But after we merged our business with our publisher Kim Iskyan’s Truewealth Publishing in March of this year, he saw my enthusiasm and encouraged me to share that with you.
The truth is, I underestimated our readership. That’s a mistake I won’t make again. Our bitcoin-focused issues of the Asia Wealth Investment Daily are the most widely read.
When Kim finally nudged me around to start sharing my bullishness, bitcoin was at a little over US$1,000. Today, we’re pushing on US$6,500.
I know I’ve pounded the table… hard… along the way. But it’s only because I truly believe everyone should have a little exposure to this asset class.
You see, what I’ve learned along the way is that the most vocal opponents of crypto assets – the bitcoin bears, the ones who think it’s all a big giant tulip-scented joke – are typically the people who know the least about the space.
As the author Ginn Hale puts it… “To fear what you do not understand is to mistake ignorance for safety.”
Hand on heart: I’ve yet to come across anyone who’s truly done an independent, well-researched deep dive into the crypto asset ecosystem and come away saying you that you shouldn’t own any crypto at all, that’s it’s all a big dud.
I made this point recently, talking about JPMorgan CEO Jamie Dimon and BlackRock titan Larry Fink.
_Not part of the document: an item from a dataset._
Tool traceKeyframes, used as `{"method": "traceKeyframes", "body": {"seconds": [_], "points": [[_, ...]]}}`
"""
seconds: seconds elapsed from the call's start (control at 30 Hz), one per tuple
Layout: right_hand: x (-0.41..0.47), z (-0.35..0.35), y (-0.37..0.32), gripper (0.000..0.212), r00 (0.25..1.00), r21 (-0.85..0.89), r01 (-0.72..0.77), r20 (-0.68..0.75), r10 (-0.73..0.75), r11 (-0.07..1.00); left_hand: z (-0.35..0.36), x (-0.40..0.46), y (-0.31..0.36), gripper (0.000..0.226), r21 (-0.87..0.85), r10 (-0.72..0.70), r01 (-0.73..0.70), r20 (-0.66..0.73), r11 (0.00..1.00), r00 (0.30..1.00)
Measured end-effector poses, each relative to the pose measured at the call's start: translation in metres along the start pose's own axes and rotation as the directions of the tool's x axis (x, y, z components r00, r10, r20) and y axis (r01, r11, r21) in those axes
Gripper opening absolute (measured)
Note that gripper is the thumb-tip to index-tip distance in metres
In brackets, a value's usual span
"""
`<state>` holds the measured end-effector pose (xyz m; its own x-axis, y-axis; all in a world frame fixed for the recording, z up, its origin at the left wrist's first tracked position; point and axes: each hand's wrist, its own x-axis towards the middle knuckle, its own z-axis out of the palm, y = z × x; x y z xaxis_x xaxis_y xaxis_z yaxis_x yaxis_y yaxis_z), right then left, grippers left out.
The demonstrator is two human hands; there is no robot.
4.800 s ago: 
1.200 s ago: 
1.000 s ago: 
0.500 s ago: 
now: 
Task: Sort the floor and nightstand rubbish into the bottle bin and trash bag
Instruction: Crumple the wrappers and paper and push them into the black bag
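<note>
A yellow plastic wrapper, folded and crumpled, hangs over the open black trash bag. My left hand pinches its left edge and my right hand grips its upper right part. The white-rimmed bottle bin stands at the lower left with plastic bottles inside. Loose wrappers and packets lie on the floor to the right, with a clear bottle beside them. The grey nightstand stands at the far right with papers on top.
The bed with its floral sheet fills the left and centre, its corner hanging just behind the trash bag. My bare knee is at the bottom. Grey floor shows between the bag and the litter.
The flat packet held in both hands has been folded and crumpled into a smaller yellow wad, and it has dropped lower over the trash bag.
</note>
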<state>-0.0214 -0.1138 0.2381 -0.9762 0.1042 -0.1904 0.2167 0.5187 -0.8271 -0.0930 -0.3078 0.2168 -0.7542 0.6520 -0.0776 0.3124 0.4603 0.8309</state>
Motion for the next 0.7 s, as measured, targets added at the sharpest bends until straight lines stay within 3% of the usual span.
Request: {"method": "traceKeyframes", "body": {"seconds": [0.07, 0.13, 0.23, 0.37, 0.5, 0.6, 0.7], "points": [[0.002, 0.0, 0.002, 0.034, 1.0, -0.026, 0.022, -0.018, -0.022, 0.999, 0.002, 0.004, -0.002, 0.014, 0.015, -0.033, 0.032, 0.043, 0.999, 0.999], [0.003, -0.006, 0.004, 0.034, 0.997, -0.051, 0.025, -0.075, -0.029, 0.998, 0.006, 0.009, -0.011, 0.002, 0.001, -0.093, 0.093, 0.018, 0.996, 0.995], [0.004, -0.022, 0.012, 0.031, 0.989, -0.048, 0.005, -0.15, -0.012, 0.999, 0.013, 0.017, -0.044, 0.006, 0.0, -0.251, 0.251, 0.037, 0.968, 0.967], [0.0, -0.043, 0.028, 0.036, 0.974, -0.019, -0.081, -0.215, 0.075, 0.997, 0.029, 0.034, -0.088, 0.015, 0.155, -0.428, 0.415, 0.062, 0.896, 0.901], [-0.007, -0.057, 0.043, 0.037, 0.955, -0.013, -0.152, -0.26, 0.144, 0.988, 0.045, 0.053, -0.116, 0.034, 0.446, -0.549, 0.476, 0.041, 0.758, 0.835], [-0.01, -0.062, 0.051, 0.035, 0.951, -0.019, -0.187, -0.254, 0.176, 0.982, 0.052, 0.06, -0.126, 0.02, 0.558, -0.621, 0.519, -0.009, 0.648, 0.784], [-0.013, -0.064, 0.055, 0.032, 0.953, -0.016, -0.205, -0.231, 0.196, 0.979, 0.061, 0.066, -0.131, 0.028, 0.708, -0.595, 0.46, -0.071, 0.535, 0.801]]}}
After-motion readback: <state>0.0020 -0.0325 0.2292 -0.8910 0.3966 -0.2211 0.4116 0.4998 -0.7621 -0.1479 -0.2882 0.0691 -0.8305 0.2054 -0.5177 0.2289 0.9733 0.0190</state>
(And to reiterate, for the umpteen-thousandth time – I have never, and will never, recommend that folks put more into crypto than they can afford to lose.)
Anyway, with that out the way, I’m going to get back to another reason why you need to consider the crypto space more carefully.
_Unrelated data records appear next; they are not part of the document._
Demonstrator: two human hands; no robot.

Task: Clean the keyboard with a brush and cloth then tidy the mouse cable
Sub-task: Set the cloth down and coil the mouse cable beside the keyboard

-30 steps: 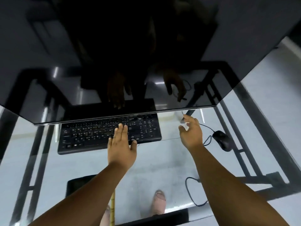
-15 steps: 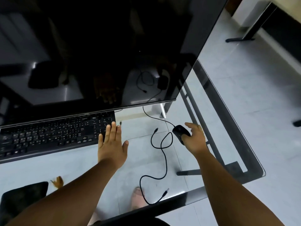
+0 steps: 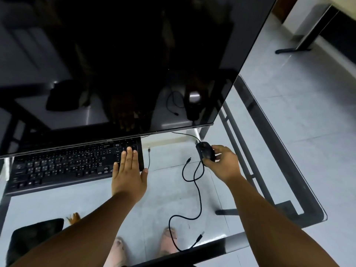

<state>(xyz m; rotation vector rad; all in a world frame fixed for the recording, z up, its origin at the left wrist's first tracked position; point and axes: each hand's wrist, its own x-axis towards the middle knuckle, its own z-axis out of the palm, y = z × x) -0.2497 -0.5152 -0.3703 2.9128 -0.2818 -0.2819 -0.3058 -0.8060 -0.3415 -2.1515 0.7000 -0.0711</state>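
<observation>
A: We see our right hand wrapped round the small black computer mouse, fingers curled over its far side and thumb under its near edge, on the right part of the clear glass desk top.

B: And our left hand grips nothing. It lies flat and spread, palm down, with its fingertips over the right end of the black full-size keyboard and the heel of the hand on the glass in front of it.

A: We agree. The keyboard sits along the far left of the desk, partly tucked under the lower edge of the big dark monitor screen, which reflects our hands and the mouse.

B: The thin black mouse cable is loose. It leaves the mouse, loops on the glass just beside our right hand, runs toward us, curls again and ends in a plug near the desk's front edge.

A: A second short black lead lies just beside the keyboard's right end, between our two hands.

B: At the lower left, seen through or on the glass, we cannot tell which, is a black cushioned pad.

A: Under the glass we see our feet on the pale tiled floor.
</observation>
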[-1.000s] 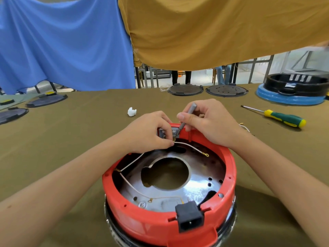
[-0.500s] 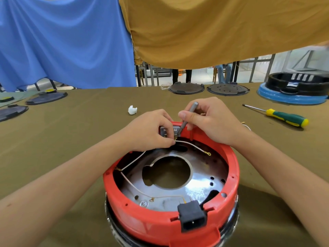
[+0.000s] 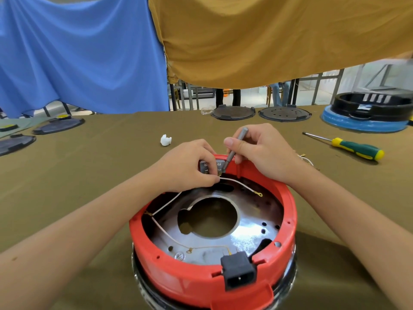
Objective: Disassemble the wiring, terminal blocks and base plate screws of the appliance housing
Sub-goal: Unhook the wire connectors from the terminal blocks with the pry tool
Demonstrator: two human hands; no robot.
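Olive-covered table (image 3: 93, 175): red housing (image 3: 201, 280) stands near. Little is changed since a second ago; the left hand (image 3: 185, 166) still pinches the white wire (image 3: 237, 183), the right hand (image 3: 261, 151) still grips the grey driver (image 3: 234, 146) at the terminal block (image 3: 206, 167). Terminal screw judged unfinished.

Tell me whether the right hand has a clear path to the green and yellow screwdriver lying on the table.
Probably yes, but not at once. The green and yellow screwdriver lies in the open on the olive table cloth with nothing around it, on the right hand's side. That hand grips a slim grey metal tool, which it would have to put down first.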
The big money is still on the sidelines
This is one of the most important things to understand – institutional money hasn’t made its way into crypto yet.
Now, if you think that institutional investors are going to watch a liquid, tradeable, investable asset class grow in size year after year after year, and not want to be a part of it, then I’m not sure I’m going to convince you otherwise.
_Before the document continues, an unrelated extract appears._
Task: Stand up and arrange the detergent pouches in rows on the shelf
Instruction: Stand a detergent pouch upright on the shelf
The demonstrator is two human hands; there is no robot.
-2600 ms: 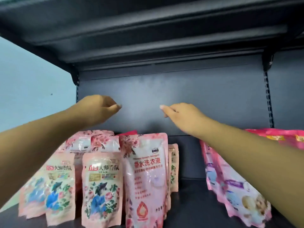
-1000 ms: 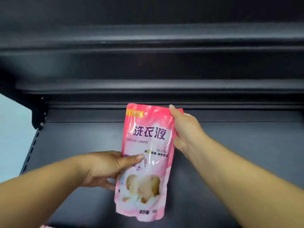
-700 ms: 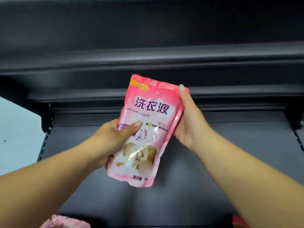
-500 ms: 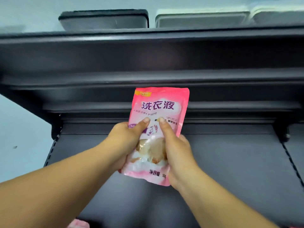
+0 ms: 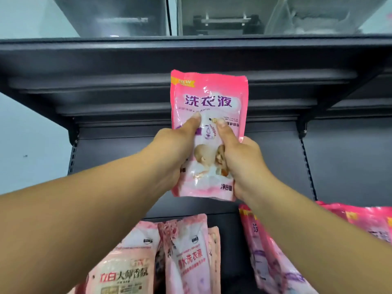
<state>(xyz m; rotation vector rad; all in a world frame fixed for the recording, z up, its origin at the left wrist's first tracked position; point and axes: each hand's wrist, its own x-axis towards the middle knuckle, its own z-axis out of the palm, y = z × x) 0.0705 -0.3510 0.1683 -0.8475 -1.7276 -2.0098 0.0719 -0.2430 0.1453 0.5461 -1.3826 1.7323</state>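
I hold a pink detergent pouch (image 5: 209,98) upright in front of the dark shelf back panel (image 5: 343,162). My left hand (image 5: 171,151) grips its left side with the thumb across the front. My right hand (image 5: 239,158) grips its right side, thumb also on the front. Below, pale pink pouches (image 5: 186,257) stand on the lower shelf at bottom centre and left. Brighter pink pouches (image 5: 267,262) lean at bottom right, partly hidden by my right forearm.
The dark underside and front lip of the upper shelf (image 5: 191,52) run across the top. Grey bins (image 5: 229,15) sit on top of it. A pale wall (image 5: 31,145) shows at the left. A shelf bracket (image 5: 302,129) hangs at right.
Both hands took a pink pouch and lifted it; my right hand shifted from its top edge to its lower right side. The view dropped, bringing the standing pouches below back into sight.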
They won’t stay on the bench for much longer. Because existing crypto incumbents are building out everything required for big money to participate.
A pension fund can’t make even the tiniest allocation towards crypto until a LOT of legal boxes are ticked and i’s are dotted. That’s why things like compliance, digital asset custody and cold storage, security and, of course, legal opinion is all being put in place.
This doesn’t happen overnight, but it will happen. A few years ago, crypto was just a community, a tribe. Now it’s an industry, a multi-billion dollar one that EVERY financial institution and government is looking at.
Just this week, the world’s largest exchange owner, CME Group Inc., announced it will be introducing bitcoin futures trading by the end of the year.
What’s more, the CME Group CEO Terrence Duffy cited pent-up client demand as a key driver for introducing the contract.
(This begs the question as to whether or not Jamie Dimon will stay true to his word. Back in September, he said that if a JPMorgan trader began trading in bitcoin, “I’d fire them in a second. For two reasons: It’s against our rules, and they’re stupid. And both are dangerous.”)
It’s about the people
An additional element driving institutional adoption is the number of highly credible ex-finance industry people who are crossing over to crypto. A good example is Blythe Masters, one of the most experienced and successful bankers in recent years. She runs a company called Digital Assets focused on financial blockchain technology* and backed by the biggest names in finance.
*There are those who say that blockchain and crypto assets are two different things. They are, but they are both two sides of the same coin, like public companies and private companies.
People like Ms. Masters, and my friend Lewis Fellas (former Harvard Endowment trader who recently successfully launched his own crypto hedge fund), and others, keep migrating – which brings a huge amount of credibility to the space. And these people serve as a powerful bridge to help the more traditional money cross over into crypto.
Even if you’re a sceptic…
Listen, even if you think I’m completely wrong and disagree with me, please just keep reading about crypto before you shut the door on it.
And if you understand the real mechanics of how bitcoin works, what a smart contract is and what a decentralised autonomous corporation is and how it works, and you still think there’s nothing there, then at least you’ll be well informed.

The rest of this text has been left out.